On Wednesday morning we set off for Gatwick airport, a fairly smooth process, despite the delay caused by an unbelievably slow ticket queue at London Bridge Station. We were travelling from Gatwick because Ryanair had so inconveniently cancelled flights from Liverpool to Oporto. And so we found ourselves travelling with TAP a Portuguese airline. This had been a source of trouble from the word go. In the first place, when we tried to book tickets our bank decided that there must be a case of fraud going on and stopped our online payment as we had never purchased tickets from this company before. By the time we got that sorted the prices had gone up by £15, which did not please us. Then, after congratulating ourselves on keeping our luggage down to around 9 kilos each, we discovered that their allowance for hand luggage is 8 kilos. This led to a frantic rethink and repack. It’s a good job we already have clothes in Vigo; 8 kilos is not much at all. 

However, we forgave them all of this when we got to the departure gate and found that no-one was weighing anything, unlike Ryanair and Easijet. Good grief, we could have packed the kitchen sink! And then there were assigned seats; no mad scramble for the best places in the plane. Finally they came round and gave us a sandwich and a drink: completely free!! We had turned down this offer of food at first; we don’t buy food and drinks on budget fights.
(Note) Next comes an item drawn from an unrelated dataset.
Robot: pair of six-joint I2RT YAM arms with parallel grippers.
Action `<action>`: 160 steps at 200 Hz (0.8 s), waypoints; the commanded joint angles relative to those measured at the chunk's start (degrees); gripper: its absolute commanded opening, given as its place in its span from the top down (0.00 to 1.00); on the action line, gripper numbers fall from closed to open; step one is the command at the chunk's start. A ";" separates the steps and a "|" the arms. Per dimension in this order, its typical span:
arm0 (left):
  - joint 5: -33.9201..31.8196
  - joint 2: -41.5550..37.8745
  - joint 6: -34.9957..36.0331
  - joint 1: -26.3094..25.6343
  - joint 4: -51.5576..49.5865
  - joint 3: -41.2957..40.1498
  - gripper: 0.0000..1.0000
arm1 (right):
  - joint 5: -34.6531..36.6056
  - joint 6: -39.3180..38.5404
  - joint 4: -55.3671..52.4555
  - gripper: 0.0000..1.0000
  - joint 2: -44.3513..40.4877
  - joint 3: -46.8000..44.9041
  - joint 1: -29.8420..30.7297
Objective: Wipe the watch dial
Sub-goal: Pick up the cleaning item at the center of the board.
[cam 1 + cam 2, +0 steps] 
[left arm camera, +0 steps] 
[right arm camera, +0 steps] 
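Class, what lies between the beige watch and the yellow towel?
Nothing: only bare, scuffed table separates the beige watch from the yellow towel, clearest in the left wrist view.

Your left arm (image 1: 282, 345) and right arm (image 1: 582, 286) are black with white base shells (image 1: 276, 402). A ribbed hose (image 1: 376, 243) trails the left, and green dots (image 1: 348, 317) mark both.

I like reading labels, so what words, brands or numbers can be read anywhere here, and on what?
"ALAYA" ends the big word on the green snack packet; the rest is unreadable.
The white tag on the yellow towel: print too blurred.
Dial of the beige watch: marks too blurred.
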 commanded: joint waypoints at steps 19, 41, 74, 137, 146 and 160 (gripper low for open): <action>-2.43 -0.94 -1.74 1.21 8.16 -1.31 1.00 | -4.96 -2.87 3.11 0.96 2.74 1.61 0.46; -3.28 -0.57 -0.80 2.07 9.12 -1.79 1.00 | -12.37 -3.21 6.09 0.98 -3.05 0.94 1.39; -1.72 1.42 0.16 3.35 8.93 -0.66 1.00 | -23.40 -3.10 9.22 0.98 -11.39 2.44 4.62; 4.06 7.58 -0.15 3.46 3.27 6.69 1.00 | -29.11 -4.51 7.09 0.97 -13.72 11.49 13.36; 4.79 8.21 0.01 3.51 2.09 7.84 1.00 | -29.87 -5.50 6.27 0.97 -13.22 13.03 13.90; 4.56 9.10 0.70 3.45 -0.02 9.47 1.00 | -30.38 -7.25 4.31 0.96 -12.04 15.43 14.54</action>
No doubt the cabin staff thought they had a pair of weird skinflints on board when we had to be persuaded to accept free food! 

 On arrival at Oporto there was no bus to Vigo for almost two hours, giving us plenty of time to explore the airport facilities, much reduced in the arrival area compared with what is available beyond the security gates, as in airports everywhere I believe. One of the Portuguese cafes in the airport has been replaced by Costa Coffee, apparently transferred direct from the UK with the same range of cinnamon lattes, caramel lattes and vanilla lattes. There was even flapjack on sale. I wonder what the Portuguese make of flapjack. When I tried out my best Portuguese to order “duas meias de leite”, I was told, “Temos flat white”. It’s come to a pretty pass when you can’t even order a Portuguese white coffee but have to go for that strange beast, the Flat White. Just as all high streets in England have become identical, with the same range of identical shops with their identical window displays, so airports will soon be identical in their catering arrangements the world over. 

Eventually we made it to Vigo, just in time to scuttle into the Mercadona supermarket next to our block of flats for essential supplies of milk, bread, margarine and so on. In the supermarket a pleasant surprise awaited me: Mercadona now sells proper milk: ordinary pasteurised instead of the sterilized variety. As it’s clearly a new venture for them the cartons are all clearly labelled, “Mantener en frío”, just in case anyone thought you didn’t need to put it in the fridge. 

 The regulation supermarket beggar was on duty in the doorway but with a slight difference. On my way in I was harangued by a very energetic young male beggar, asking me to buy some food for him, preferably meat. I find it rather disturbing that in the second decade of the 21st century our society is reduced to this. There must be some other, better way of organising things to help the homeless and jobless. 


But as we’ve walked around we’ve noticed even more shops closed and boarded up. The places that buy gold are here in force, just as in UK high streets. And when we went out for a quick beer last night, planning to check our email using the wifi at our nearest and favourite local venue, we found it closed. The light of day this morning revealed signs on the window saying that the place was up for rent. Another victim of the ongoing crisis, no doubt!